What was hilarious, was how many items they picked that didn't even actually exist besides. Several were one-off student projects, some were even just computer renders of not-real items in one of those "Top 10 coolest stools" lists. Once we totaled up all of the stuff we COULD buy, we were like 5x the budget so we then had to go back and value-engineer almost everything these interior designers (who aren't furniture experts....we were) picked.
One of the side tables that these designers specified was this:
If I remember right, after currency conversion, this side table (about 13" cube) would have been just under $2,000.
That's right. TWO THOUSAND DOLLARS.
I read the description on the website, and it was said that it was made from reclaimed pine, and left-over screen-printing dyes.
Today on the site, we're featuring Swedish designer Erik Olovsson, who's debuting in Milan this week a collection of stools made from slatted pine and treated with various hues and patterns of screen-print dye.
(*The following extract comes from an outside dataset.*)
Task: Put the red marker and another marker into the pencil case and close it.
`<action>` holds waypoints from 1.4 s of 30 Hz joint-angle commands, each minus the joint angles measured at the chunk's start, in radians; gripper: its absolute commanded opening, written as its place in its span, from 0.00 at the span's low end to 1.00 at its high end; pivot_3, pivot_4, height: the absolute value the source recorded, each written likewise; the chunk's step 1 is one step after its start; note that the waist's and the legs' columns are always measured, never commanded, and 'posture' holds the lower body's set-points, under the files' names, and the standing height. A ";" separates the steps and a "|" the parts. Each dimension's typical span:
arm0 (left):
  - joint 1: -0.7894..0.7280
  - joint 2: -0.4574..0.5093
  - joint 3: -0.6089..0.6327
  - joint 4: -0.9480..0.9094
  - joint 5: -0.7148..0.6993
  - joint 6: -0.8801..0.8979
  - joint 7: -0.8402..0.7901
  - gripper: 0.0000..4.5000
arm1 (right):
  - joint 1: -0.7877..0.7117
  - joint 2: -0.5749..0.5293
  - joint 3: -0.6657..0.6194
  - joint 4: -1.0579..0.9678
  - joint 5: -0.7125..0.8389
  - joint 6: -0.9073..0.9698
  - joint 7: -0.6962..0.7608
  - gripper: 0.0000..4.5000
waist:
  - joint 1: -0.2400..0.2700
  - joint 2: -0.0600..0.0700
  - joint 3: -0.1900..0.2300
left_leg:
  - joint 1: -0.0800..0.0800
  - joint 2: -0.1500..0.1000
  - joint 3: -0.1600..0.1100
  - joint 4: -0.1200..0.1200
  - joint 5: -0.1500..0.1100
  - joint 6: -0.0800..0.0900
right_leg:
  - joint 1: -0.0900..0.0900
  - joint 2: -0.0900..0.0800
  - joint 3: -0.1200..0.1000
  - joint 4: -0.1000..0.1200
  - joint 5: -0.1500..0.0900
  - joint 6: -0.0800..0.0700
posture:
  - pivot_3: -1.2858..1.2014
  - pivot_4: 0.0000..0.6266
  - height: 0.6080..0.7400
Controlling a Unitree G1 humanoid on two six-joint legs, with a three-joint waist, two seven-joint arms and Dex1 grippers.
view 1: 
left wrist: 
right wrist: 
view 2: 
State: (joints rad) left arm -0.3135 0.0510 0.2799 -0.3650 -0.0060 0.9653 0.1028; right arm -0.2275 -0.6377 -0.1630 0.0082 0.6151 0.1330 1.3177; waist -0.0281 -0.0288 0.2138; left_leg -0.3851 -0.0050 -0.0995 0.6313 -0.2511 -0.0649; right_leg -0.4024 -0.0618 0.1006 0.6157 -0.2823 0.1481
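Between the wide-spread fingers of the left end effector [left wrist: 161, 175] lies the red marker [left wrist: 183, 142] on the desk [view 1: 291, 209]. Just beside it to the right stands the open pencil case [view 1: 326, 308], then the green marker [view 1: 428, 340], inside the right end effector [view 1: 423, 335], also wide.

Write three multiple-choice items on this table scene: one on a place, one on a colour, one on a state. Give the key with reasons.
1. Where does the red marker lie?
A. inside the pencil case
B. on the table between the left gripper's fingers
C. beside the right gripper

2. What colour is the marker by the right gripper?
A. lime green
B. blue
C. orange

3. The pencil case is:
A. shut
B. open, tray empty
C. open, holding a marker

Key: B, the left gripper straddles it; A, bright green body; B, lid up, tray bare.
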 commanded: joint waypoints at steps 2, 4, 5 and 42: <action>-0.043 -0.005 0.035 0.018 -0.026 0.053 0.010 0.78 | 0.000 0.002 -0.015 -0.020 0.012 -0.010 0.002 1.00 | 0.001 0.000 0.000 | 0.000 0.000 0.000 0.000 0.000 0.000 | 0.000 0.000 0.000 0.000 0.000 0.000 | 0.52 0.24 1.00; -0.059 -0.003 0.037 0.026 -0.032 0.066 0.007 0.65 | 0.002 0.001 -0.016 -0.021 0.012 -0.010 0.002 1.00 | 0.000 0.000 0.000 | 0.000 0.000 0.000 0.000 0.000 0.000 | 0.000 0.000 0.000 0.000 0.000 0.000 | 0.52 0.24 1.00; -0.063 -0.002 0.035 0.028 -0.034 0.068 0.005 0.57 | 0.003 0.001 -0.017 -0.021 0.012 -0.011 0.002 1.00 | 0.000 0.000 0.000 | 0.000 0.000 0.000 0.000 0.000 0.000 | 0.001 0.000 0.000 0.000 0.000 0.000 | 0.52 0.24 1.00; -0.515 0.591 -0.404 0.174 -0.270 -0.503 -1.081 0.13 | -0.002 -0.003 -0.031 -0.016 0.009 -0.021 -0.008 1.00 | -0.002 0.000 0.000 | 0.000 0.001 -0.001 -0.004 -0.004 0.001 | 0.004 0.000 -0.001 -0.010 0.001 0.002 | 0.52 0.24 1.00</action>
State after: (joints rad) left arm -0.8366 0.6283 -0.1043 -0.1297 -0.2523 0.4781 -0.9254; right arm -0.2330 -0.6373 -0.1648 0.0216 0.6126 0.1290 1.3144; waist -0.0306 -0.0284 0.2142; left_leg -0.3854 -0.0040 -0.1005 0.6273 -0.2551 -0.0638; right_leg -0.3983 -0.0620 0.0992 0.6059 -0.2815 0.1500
Olovsson's been documenting his experiments in color-treated on Instagram with the...
www.sightunseen.com
This...this table offended me.
I challenged myself to build the one myself in 4 days, for $40.
It took me 5 days, but 1/2 of one day was spent driving to a lumber shop that sold old-growth pine thick enough. I ended up having top spend $80 on the wood, but it was enough to make two...so...I'm going to say I still "win". Ha!
Oh, I did have to buy a can of white spray paint, for like $4.00 more, and I used some 5/8" dowels I already had, at all of the joints.
I tried eye-balling the measurements, but I got the proportions a little off. I didn't plane my material thin enough, so mine looks a bit more "chunky". Also, having gotten my mits on one of his other tables, I can guarantee mine is stronger and will last longer because of my beefy doweled construction. My paint isn't as nice, because I was spray painting in the rain, under a piece of cardboard, on top of a trash can, in my windy back yard.
$2,000 (original) vs $40-ish (mine)
I would still never sell it or claim it's an original because I still do respect the art of design, etc...but I did show it to my clients who thoughts it was HILARIOUS because they knew how over-budget and without-a-clue those interior designers were.